Tuesday, March 26, 2019
Free Essay on Nathaniel Hawthornes Scarlet Letter - Spiritual Growth of Hester Prynne :: Scarlet Letter essays
The Scarlet Letter The Spiritual Growth of Hester Prynne               The character of Hester Prynne changed importantly throughout the novel The Scarlet Letter by Nathaniel Hawthorne.  Hester Prynne, through the look of the prudes, is an extreme sinner she has gone against the Puritan ways, committing adultery.  For this harsh sin, she must gestate a symbol of shame for the rest of her life.  However, the Romantic philosophies of Hawthorne put vote down the Puritanic beliefs.  She is a beautiful, young woman who has sinned, only when is forgiven.  Hawthorne portrays Hester as prophesy maternity and she can do no wrong.  Not only Hester, but the physical ruby letter, a Puritanical sign of disownment, is shown through the authors timbre and diction as a beautiful, gold and colorful piece.

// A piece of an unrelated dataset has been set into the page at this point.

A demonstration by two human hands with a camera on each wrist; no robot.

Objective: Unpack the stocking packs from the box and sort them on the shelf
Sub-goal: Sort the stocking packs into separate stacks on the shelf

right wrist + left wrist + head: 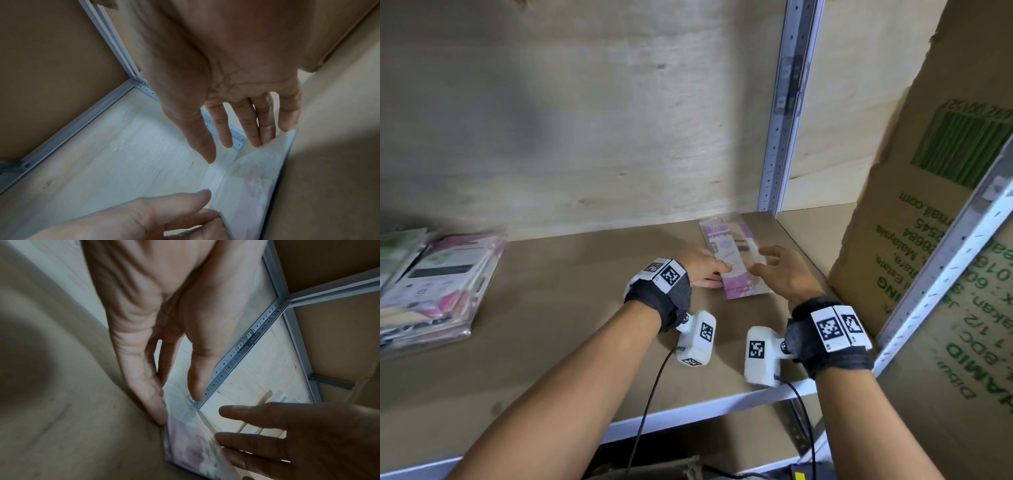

From the beginning, we see that Hester Prynne is a young and beautiful woman who has brought a shaver into the world with an unmapped father.  She is punished by Puritan society by wearing the scarlet letter A on the bosom of her dress and standing on the scaffold for three hours.  Her hair is a glossy brown and her eyeball deep-set, and black, her attire is rich, cargonfully caressing her slender figure.  The scaffold is a galling task to bear the townspeople gathered around to gossip and contemplate at Hester and her newborn child, whom she suitably named Pearl, named because of her extreme value to her mother.  In the put out of faces in the crowd, young Hester Prynne sees the face of a man she once was ferociously familiar with, whom we later learn is her true husband, Roger Chillingworth.  Her subjection to the crowd of Puritan onlookers is excruciating to bear, and Hester holds the child to her heart, a symbolic comparison between the child and the scarlet letter, implying that they are truly both intertwined. Prynne is imprisoned with her child, both of whom are emotionally and physically exhausted from the punishment at the scaffold.  The husband, Roger Chillingworth, passes by and is fit out to be the physician to the two, and remedy them of their sicknesses.  She is surprised he had come at such a time where she was at a point of such horrendous turmoil.  He demands that she cannot reveal his identity, yet he also wishes to feel the identity of her lover, the father of the child.  She refuses to tell him.